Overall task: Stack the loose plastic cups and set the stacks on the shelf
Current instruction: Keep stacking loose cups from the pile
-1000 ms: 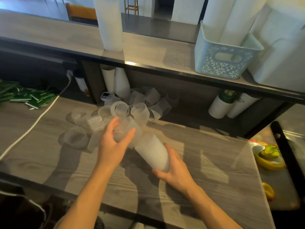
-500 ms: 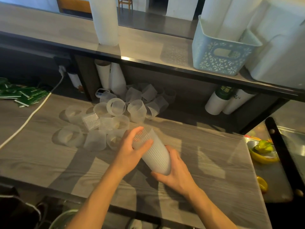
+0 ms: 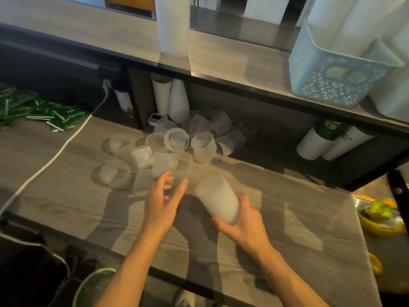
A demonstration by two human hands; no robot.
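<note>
Right hand [image 3: 241, 220], lower centre of frame: fingers curled around the base end of a stack of ribbed translucent plastic cups [image 3: 218, 198]. The stack is tilted, its open mouth pointing up and to the left, and it is held over the grey wood-grain counter [image 3: 287, 229].

Left hand [image 3: 163, 196], just left of the stack: fingers spread and loosely curved around a single translucent ribbed cup [image 3: 177, 185] at the near edge of the pile. The view is motion-blurred here, so whether the fingers actually grip the cup cannot be told. The left hand and the stack are apart, with a narrow gap between them.

Pile of loose translucent ribbed cups [image 3: 174, 149], centre of frame: many cups lying on their sides or standing at odd angles on the counter, running back into the dark space under the shelf.

Grey wood-grain shelf with a dark front edge [image 3: 221, 63], crossing the upper part of frame: one tall upright stack of white ribbed cups [image 3: 172, 25] stands on it at upper centre. A pale blue plastic basket with a cut-out pattern [image 3: 332, 76] sits on it at upper right, holding tall white rolls or stacks.

Under the shelf: two white cup stacks [image 3: 170, 98] at centre, and white cups lying on their sides [image 3: 321, 145] at right.

Left of frame: green sachets [image 3: 44, 111] scattered on the counter and a white cable [image 3: 55, 156] running diagonally across it.
</note>
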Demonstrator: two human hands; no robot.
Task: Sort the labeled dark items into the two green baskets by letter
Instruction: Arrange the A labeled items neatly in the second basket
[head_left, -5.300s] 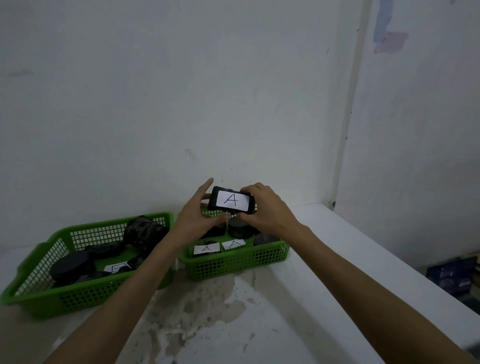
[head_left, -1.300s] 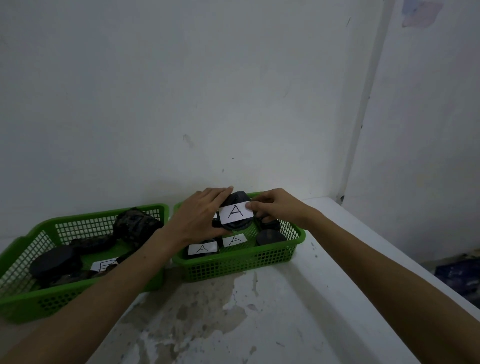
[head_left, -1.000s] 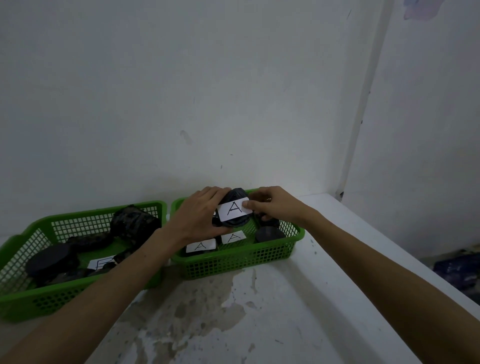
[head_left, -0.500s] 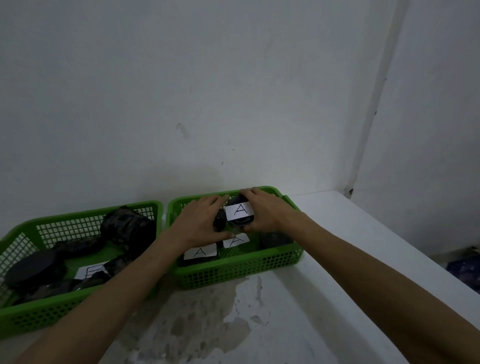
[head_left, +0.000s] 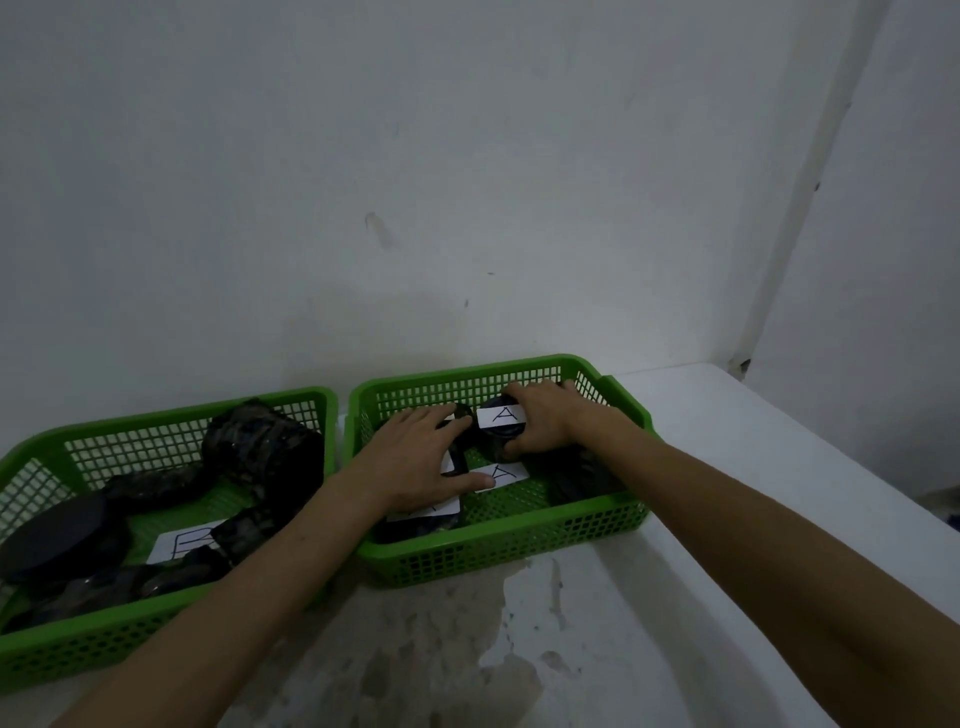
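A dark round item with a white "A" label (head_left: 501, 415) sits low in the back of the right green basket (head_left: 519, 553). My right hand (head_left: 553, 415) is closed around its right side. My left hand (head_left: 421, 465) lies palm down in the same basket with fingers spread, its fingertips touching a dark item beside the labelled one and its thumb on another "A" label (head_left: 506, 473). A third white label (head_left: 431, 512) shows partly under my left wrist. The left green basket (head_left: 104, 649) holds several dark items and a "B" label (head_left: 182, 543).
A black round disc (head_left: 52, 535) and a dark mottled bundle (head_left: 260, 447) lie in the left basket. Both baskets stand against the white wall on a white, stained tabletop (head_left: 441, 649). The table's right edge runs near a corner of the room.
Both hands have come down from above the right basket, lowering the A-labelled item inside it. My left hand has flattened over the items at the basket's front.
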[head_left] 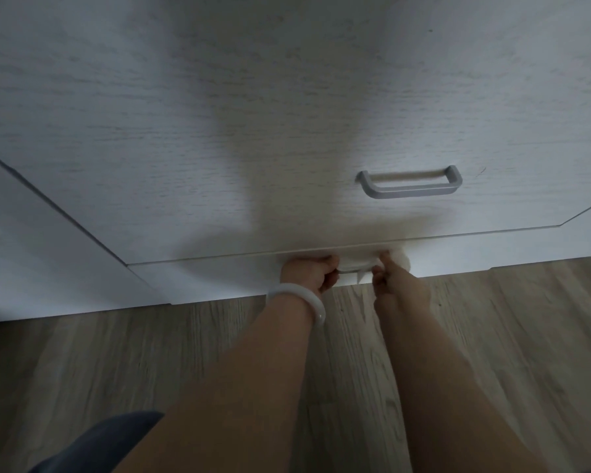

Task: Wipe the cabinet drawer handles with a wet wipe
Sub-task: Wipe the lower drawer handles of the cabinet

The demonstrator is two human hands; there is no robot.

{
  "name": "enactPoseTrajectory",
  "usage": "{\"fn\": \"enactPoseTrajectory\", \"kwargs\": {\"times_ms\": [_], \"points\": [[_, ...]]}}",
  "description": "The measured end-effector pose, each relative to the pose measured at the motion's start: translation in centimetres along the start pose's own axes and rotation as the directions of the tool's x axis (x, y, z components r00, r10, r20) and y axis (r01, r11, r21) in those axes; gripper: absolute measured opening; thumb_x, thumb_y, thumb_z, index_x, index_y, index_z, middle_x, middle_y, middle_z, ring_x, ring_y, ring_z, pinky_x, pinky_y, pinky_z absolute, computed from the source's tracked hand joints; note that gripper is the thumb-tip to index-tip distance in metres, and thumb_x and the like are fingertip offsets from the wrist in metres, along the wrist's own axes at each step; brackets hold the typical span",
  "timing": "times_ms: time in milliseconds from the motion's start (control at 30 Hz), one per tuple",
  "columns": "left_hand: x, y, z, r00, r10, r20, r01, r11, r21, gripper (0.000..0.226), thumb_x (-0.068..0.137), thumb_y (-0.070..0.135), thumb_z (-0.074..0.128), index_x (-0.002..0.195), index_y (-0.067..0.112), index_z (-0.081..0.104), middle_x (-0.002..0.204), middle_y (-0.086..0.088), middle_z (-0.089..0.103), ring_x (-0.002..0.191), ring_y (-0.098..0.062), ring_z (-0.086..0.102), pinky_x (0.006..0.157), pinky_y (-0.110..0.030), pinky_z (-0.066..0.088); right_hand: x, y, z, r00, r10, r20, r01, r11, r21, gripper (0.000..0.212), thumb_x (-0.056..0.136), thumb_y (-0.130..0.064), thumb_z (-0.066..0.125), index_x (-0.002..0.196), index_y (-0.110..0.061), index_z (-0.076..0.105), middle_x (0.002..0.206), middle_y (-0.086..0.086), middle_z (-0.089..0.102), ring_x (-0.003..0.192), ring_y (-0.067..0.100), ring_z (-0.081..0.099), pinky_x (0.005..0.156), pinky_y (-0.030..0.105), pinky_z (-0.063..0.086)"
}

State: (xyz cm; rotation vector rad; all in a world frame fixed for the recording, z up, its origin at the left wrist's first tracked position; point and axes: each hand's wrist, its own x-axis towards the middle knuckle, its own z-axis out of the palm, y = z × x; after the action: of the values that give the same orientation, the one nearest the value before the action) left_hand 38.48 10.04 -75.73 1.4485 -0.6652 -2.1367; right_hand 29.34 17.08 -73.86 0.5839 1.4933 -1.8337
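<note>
Drawer handles are what you are cleaning, and you are working low on the white cabinet (219, 114), close to the wooden floor (82, 370). The upper drawer (185, 199) is showing its grey handle (409, 183) bare and untouched by either hand. Below it, you are reaching both arms to the bottom drawer's handle (342, 272), which is mostly hidden. Your left hand (309, 273), with a white bangle (296, 297) at the wrist, is curling its fingers round the handle's left end. Your right hand (388, 278) is pinching the wet wipe (359, 268) against the bar, it seems. You are mid-wipe on this handle; next you will likely need to draw the wipe along the bar, then move up to the grey handle.
</note>
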Motion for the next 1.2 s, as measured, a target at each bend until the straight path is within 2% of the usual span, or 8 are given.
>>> {"fn": "enactPoseTrajectory", "kwargs": {"times_ms": [133,267,367,500,700,967,1100,1200], "points": [[0.2,-0.2,-0.2,1.0,0.025,-0.002,-0.025,0.999,0.049,0.027,0.086,-0.005,0.067,0.061,0.004,0.059,0.041,0.004,0.059,0.035,-0.003,0.054,0.046,-0.016,0.051,-0.8,1.9,0.3,0.999,-0.036,0.025,0.038,0.995,-0.094,0.041,0.083,-0.01,0.074,0.118,0.002,0.057,0.063,0.006,0.063,0.048,0.007,0.058,0.048,0.016,0.048],[0.8,-0.6,-0.3,0.999,0.044,-0.016,-0.041,0.989,0.142,0.055,0.085,-0.003,0.068,0.032,0.011,0.061,0.041,0.005,0.058,0.037,-0.005,0.054,0.064,-0.026,0.049,-1.3,2.0,0.0,0.995,0.073,0.074,-0.067,0.994,-0.084,0.016,0.085,-0.006,0.07,0.093,0.002,0.059,0.071,0.01,0.06,0.057,0.011,0.056,0.045,0.014,0.047],[0.5,-0.6,-0.1,0.998,0.06,-0.008,-0.059,0.994,0.095,0.041,0.086,-0.006,0.066,0.047,0.008,0.062,0.04,0.005,0.058,0.034,-0.003,0.053,0.046,-0.019,0.048,0.0,-0.2,-0.1,1.0,0.012,0.018,-0.012,1.0,-0.009,0.017,0.082,-0.001,0.072,0.086,0.0,0.056,0.073,0.011,0.058,0.053,0.01,0.054,0.041,0.013,0.045],[0.0,-0.6,0.0,0.997,0.082,-0.001,-0.081,0.993,0.084,0.028,0.087,-0.007,0.064,0.062,0.003,0.058,0.04,0.006,0.058,0.033,-0.002,0.052,0.042,-0.013,0.048,0.2,0.3,-0.1,0.992,-0.126,0.028,0.129,0.972,-0.198,0.011,0.088,-0.013,0.068,0.089,-0.009,0.058,0.067,0.004,0.059,0.046,0.006,0.053,0.048,0.016,0.046],[0.2,-0.7,-0.1,0.996,0.083,-0.024,-0.077,0.978,0.193,0.061,0.088,-0.002,0.065,0.03,0.015,0.06,0.038,0.008,0.057,0.035,0.0,0.053,0.049,-0.016,0.048,-1.8,3.2,0.6,0.997,-0.008,0.075,0.003,0.997,0.071,0.016,0.09,-0.006,0.065,0.104,-0.002,0.059,0.079,0.006,0.062,0.063,0.011,0.061,0.05,0.014,0.05],[-1.3,-1.3,0.6,0.97,0.139,-0.198,-0.105,0.979,0.173,0.02,0.086,0.007,0.071,0.066,0.011,0.069,0.049,0.005,0.063,0.043,-0.002,0.058,0.056,-0.015,0.052,-1.5,2.4,0.7,0.998,0.052,0.028,-0.054,0.995,0.082,0.005,0.089,-0.004,0.065,0.085,-0.005,0.062,0.073,0.007,0.064,0.061,0.011,0.063,0.054,0.015,0.053],[-2.4,-0.2,1.0,0.968,0.157,-0.196,-0.078,0.93,0.359,0.011,0.088,0.013,0.068,0.083,0.006,0.074,0.065,-0.003,0.068,0.059,-0.014,0.064,0.07,-0.024,0.054,-1.5,1.8,0.8,0.997,0.069,0.036,-0.068,0.998,-0.006,0.012,0.091,-0.01,0.063,0.1,-0.003,0.061,0.074,0.004,0.065,0.057,0.006,0.065,0.055,0.018,0.052],[-3.4,1.1,1.0,0.965,0.179,-0.192,-0.021,0.782,0.623,0.021,0.087,0.018,0.063,0.076,0.005,0.074,0.083,-0.017,0.073,0.082,-0.03,0.069,0.083,-0.036,0.055,-1.4,0.9,0.5,0.989,0.146,0.033,-0.144,0.988,-0.053,0.024,0.094,-0.011,0.058,0.117,-0.004,0.058,0.085,0.001,0.069,0.062,0.002,0.068,0.058,0.015,0.051]]}}
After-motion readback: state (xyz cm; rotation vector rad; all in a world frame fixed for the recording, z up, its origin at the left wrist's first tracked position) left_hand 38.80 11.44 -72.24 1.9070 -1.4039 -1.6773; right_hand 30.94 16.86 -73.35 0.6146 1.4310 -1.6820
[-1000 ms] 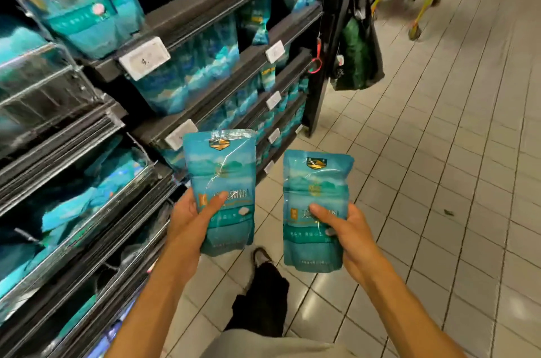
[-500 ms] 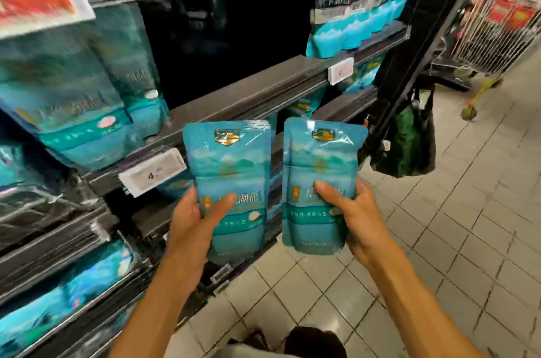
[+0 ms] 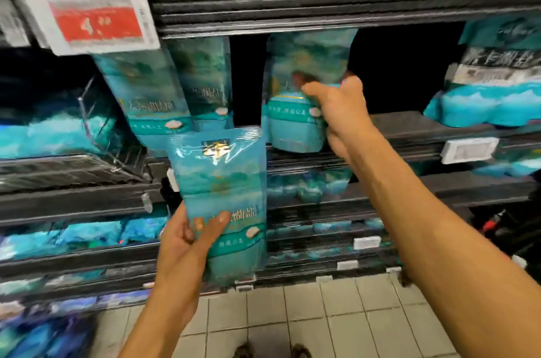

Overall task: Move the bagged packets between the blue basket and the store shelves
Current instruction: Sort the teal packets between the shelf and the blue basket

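Note:
My left hand (image 3: 187,243) grips a teal bagged packet (image 3: 225,182) upright by its lower left corner, thumb across the front, in front of the lower shelves. My right hand (image 3: 339,111) holds a second teal packet (image 3: 301,70) by its right side, standing it on the dark shelf (image 3: 404,123) at chest height, in a gap between other packets. Two matching packets (image 3: 152,94) stand on that shelf just to the left. The blue basket is out of view.
A red price tag (image 3: 96,22) hangs from the shelf edge above left. More teal packets (image 3: 494,94) stand at the far right and on lower shelves. A wire divider (image 3: 96,120) sits at the left. Pale floor tiles (image 3: 322,322) lie below.
The view has swung to face the shelves. My right hand has lifted its packet up and forward onto the shelf. My left hand keeps its packet lower down.

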The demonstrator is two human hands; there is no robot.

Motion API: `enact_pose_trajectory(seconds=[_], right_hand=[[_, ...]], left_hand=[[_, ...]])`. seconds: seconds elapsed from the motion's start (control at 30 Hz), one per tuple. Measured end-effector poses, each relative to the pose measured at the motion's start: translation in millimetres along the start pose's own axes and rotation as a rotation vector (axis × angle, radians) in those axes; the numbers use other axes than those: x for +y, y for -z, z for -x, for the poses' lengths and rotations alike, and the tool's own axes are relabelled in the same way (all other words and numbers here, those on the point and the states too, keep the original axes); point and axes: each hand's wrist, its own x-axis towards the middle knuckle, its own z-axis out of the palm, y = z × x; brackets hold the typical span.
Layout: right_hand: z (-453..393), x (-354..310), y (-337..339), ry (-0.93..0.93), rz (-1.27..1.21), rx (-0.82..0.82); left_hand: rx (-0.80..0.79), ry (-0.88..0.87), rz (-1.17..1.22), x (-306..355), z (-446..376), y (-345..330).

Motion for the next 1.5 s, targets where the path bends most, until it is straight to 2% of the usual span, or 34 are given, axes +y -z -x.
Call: enact_pose_trajectory(seconds=[0.07, 0.2, 0.4, 0.63, 0.73, 0.87, 1.0, 1.03, 1.1, 1.17, 1.27, 1.33, 1.5], right_hand=[[-15.2, -1.7, -15.1, -0.017, -0.005, -0.012], [-27.5, 5.6, -41.3, 0.090, 0.007, -0.147], [-23.1, 27.0, -61.1, 0.101, 0.029, -0.183], [-15.4, 30.3, -60.6, 0.108, 0.138, -0.135], [-13.6, 33.6, -52.5, 0.097, 0.278, -0.159], [-7.9, 32.6, -40.9, 0.138, 0.347, -0.232], [3.8, 33.2, -26.0, 0.056, 0.478, -0.230], [11.3, 32.2, -19.9, 0.085, 0.460, -0.192], [36.6, 28.3, -6.2, 0.258, 0.384, -0.113], [63.2, 29.9, 9.8, 0.330, 0.268, -0.125], [95.1, 38.5, 27.6, 0.102, 0.079, -0.359], [106.9, 46.7, 34.2, -0.054, 0.038, -0.448], [110.9, 50.8, 51.9, -0.126, -0.117, -0.200]], left_hand=[[0.067, -0.012, 0.004, 0.0, 10.1, 0.7], [0.147, -0.037, 0.033, 0.3, 22.6, 8.8], [0.172, -0.038, 0.037, 3.2, 26.2, 19.6], [0.119, -0.021, 0.048, 5.7, 15.5, 19.4], [0.093, -0.001, 0.052, 7.0, 8.6, 14.6], [0.043, 0.000, 0.054, 9.7, 0.3, 5.6], [-0.002, -0.002, 0.055, 11.1, -5.0, -3.6], [-0.016, -0.003, 0.053, 10.8, -6.2, -5.8], [-0.045, -0.001, 0.050, 10.9, -8.8, -11.6], [-0.076, 0.004, 0.051, 11.4, -12.5, -19.5], [-0.151, 0.006, 0.023, 13.2, -18.1, -38.0], [-0.198, -0.008, -0.028, 13.2, -22.0, -52.8], [-0.316, -0.007, -0.153, 12.1, -32.5, -89.0]])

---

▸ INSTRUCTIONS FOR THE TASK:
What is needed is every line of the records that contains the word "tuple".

▸ ANSWER FOR THE TASK:
  "timing": "times_ms: time in milliseconds from the motion's start (control at 30 Hz), one per tuple",
Motion API: `enact_pose_trajectory(seconds=[_], right_hand=[[_, ...]], left_hand=[[_, ...]])`. seconds: seconds elapsed from the motion's start (control at 30 Hz), one per tuple. Measured end-effector poses, each relative to the pose measured at the motion's start: translation in millimetres along the start pose's own axes and rotation as a rotation vector (axis × angle, radians) in those axes; the numbers use other axes than those: x for +y, y for -z, z for -x, for the poses' lengths and rotations alike, and the tool's own axes are relabelled in the same way (all other words and numbers here, those on the point and the states too, keep the original axes); point and axes: each hand's wrist, its own x-axis towards the middle knuckle, its own z-axis out of the palm, y = z × x; brackets hold the typical span.

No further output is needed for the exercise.